Vargas was ruined by Tito, he should never have been in the ring with a world class fighter while still being so green, Canelo would have destroyed him.
Vargas-Tito was definitely the fight to make at 154 lb, but that itself is a sad twist of fate. This was a case of a fighter being too precocious for his own well-being, given the division and era he was in. Campas, Winky and Ike were fine fighters, but Trinidad was a fine fighter and a truly dangerous (potentially ruinous) one for a ballsy young talent like Fernando to be mixing with. Ideally, a couple more years pro maturation were needed to prepare him for that assignment, which could quite realistically have made up those couple inches he needed to beat Tito (when you analyse the bout, that's all there really was in it). Awesome conviction, the schoolboy stepping to men. A part of what made him one of the first fighters I loved.
Canelo couldn't destroy an old Cotto, so I don't see any reason to pick him to stop a prime Vargas. He'd win a close decision, in an awesome fight.
bc the cotto fight was a good technical boxing match at distance with both of them trying to counter each other and you only stop cotto by swarming him and gassing him out like pacman and margarito not by single shots like canelo was throwing. vargas will be bum rushing canelo
Vargas could fight a controlled fight if he wanted to, as he did with Quartey, Wright, Campas and against Trinindad where he relied heavely on his defense and counter punching to make it a competitive fight. Vargas vs Canelo at 154 would have been a great fight, one id bet Fernando would have a great shot at winning. A 50-50 fight imo, maybe even a slight edge to El Feroz.
I was a big Vargas fan back in the day, but he'd only be competitive against Canelo, but in no he isn't beating Canelo even at light middleweight. He lost all his biggest fights. I know Canelo is not popular on this forum, but I'll just say it; it's debatable if DelaHoya or Trinidad beat Canelo at light middleweight and I love ODLH and TT a whole lot more than Canelo. At light middleweight Canelo was a counter puncher and Vargas, Trinidad and ODLH were just going to walk into Canelo's punches all night. Trinidad I might give the upper hand at light middle, but at middle weight it's all Canelo.
Vargas was far too green for Tito, suicide, he ws nowhere that level at that time, he was thrown to the wolves.

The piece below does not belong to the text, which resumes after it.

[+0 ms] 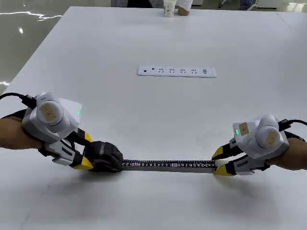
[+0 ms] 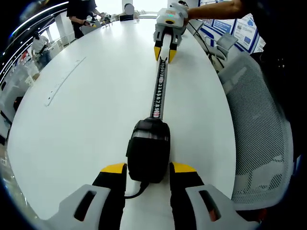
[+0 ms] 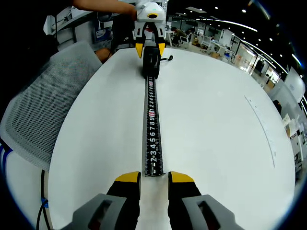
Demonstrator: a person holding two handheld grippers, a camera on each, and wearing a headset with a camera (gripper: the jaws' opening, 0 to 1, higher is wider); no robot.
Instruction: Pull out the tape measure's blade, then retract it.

Well, that's just it — in almost every respect, he absolutely was at that level, save some shades of maturation. Wipe the prejudice of knowing that Vargas got knocked out from your mind and revisit the fight. Despite how brutally he was beaten in the end, he wasn't too far off having the beating of Trinidad, just some inches here and there that would have made all the difference (imagine that Vargas wasn't so overeager in the 1st and didn't get off to such a dreadful start, for one thing). If he'd been just a little more judicious in his decision-making at a couple points in that fight, he wins it. That's the kind of wisdom that comes with the three to four years between age twenty-three and a man's physical prime (where he is also constitutionally optimum). Oh, and that 5th round. That is undoubtably the most brilliant and close to perfect round that anyone (including Oscar De La Hoya, Bernard Hopkins, Winky Wright or Jones Jr.) has fought against Félix Trinidad, and also the one that best encapsulates the young Vargas' lost potential. Feroz boxed Tito's ears off, turning him in circles around ring center, slipping and parrying the spearing jabs coming his way while snapping back the guy's head with his own sharp left, mixing in single and double hooks to head and body and leaving him hitting air with his signature left hook, then put the exclamation point on his dominance of the round with an audacious right uppercut up through the guard, ghosting off at an angle to avoid payback. It was even more remarkable because it came after a torrid first two rounds, and after having the momentum he'd gathered in the 3rd and 4th rounds derailed by a pair of spiteful low blows. He was a beautiful boxer. If the circumstances had delayed a meeting with the monster from PR 'til a few more fights down the line, things could (I firmly believe, would) have panned out very differently for Vargas in that fight, therefore his career. (Like a Rocky franchise movie, I'm guilty of recycling some of my old work here, but I guess it bears repeating.) P.S. It's worth asking oneself who Canelo boxed, while days shy of his twenty-third birthday, that represented the kind of threat a prime Trinidad did? Trout was solid, little Floyd was great, Lara was very tricky. None of them were scary, dangerous guys, relatively speaking. Best anyone might come up with is Angulo, and he's certainly no Tito analogue.